# (Recommended) Haunted House Rules



## TrailofDarkness

*Haunted Rules and Regulations*

Rules:

1. No food or drinks are allowed in the Attraction!

2. DO NOT LEAN ON THE WALLS!!! THEY ARE NOT SO STABLE!!! Sorry!

3. Don't touch the actors and they won't touch you.

4. NO Stupidity is allowed!!! (We have backstage workers in every area. We ARE WATCHING!!)

5. Scare Level: Recommended for Children 8 and older.

6. There is usage of strobe lights, Fog Machines, Dimmed or Dark areas. If you highly dislike any of the above, please don't attend.

7. No Smoking or Open Flames are Allowed!

8. DON'T TOUCH ANYTHING!!! INCLUDING PROPS AND ACTORS!!!

9. Be SCARED But SAFE!

10. No Rough Playing!!!

11. No sharp objects are allowed in the Attraction!

12. No Flash lights, laser lights, or any forms of illumination.

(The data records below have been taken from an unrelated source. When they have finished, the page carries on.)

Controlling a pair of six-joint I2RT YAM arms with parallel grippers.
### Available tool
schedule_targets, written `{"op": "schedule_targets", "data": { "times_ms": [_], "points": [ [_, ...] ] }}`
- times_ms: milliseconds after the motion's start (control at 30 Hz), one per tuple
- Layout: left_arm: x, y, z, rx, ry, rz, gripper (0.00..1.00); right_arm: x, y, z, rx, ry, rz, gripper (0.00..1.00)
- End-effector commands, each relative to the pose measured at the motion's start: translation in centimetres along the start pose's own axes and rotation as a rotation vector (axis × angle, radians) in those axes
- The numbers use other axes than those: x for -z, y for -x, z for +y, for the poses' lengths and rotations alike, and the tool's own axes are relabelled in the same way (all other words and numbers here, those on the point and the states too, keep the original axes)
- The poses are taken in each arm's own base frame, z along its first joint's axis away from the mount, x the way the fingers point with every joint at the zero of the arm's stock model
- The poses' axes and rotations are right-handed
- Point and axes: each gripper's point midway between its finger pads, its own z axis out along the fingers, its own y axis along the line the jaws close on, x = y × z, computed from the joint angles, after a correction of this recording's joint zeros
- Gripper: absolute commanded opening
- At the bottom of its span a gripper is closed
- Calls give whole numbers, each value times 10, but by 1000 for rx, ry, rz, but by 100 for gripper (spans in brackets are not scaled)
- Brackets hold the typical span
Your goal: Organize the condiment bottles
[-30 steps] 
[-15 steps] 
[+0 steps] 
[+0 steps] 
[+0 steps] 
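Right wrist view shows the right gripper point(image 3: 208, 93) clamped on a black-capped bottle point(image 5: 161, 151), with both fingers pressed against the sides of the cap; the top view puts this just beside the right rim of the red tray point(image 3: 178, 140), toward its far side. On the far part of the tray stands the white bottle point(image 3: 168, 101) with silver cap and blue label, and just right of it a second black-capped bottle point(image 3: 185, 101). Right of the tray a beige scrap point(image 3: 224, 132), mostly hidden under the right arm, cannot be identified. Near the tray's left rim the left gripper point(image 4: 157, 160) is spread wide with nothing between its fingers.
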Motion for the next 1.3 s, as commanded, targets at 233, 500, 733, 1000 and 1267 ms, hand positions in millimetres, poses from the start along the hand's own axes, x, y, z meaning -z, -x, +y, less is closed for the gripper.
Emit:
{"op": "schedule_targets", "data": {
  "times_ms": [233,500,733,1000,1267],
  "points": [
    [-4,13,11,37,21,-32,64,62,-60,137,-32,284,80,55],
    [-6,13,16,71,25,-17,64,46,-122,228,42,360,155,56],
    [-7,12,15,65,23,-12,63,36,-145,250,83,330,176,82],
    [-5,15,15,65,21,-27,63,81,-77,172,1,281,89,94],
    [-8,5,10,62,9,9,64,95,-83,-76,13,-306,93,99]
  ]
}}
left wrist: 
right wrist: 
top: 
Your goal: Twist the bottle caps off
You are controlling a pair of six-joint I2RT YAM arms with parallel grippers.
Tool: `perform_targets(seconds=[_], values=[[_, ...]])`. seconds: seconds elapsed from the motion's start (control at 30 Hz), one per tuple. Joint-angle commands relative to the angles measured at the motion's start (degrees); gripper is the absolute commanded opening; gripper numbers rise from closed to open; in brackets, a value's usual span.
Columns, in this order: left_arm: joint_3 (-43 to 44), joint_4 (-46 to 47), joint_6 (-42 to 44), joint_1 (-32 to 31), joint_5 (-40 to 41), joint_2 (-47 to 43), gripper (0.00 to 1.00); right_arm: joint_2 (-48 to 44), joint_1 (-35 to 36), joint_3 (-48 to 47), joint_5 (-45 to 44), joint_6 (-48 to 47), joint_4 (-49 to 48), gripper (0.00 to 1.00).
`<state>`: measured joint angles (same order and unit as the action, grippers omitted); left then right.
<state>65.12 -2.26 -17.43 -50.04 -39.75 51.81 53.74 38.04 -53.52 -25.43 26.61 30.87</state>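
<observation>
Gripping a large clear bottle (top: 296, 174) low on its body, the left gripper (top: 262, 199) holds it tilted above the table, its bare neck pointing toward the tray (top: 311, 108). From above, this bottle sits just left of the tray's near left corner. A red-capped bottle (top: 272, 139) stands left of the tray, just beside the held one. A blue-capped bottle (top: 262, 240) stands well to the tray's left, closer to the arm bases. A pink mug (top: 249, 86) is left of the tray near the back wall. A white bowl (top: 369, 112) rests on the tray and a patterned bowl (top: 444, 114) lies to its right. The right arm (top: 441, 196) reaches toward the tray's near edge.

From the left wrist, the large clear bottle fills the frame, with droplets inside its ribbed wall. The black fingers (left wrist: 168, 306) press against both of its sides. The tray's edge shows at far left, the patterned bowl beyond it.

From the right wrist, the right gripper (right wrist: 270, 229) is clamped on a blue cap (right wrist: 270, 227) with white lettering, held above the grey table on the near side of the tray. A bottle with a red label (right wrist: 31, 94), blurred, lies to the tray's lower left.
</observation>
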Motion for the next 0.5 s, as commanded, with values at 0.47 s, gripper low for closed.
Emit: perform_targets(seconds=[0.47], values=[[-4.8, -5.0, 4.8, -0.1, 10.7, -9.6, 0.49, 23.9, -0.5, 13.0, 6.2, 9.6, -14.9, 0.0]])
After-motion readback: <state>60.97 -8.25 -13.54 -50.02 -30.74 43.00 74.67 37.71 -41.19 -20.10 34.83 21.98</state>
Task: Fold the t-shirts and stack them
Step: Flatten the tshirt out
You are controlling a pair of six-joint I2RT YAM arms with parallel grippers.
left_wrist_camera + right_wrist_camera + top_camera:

13. We are not responsible for any lost objects. After the running of the haunted house, you are free to stay to search the haunted house or you come back during the week and collect your items.

15. The hallways are small. If you have Clastraphobia, you should not attend.

16. In Case of an Emergency, There are backstage helpers.

14. Have FUN!!!!! Please Sign ______________________________

By signing above, you are accepting our rules and regulations and promise not to break our rules. Also, By signing above, we are NOT responsible for any lost items and/or injuries.

PRINT THIS OUT AS A RULES SHEET FOR YOUR HOME HAUNT ATTENDERS TO READ AND SIGN BEFORE ENTERING THE HAUNTED HOUSE!!

HAPPY HAUNTING!!! MUWAHWAHWAH!!!:jol:


----------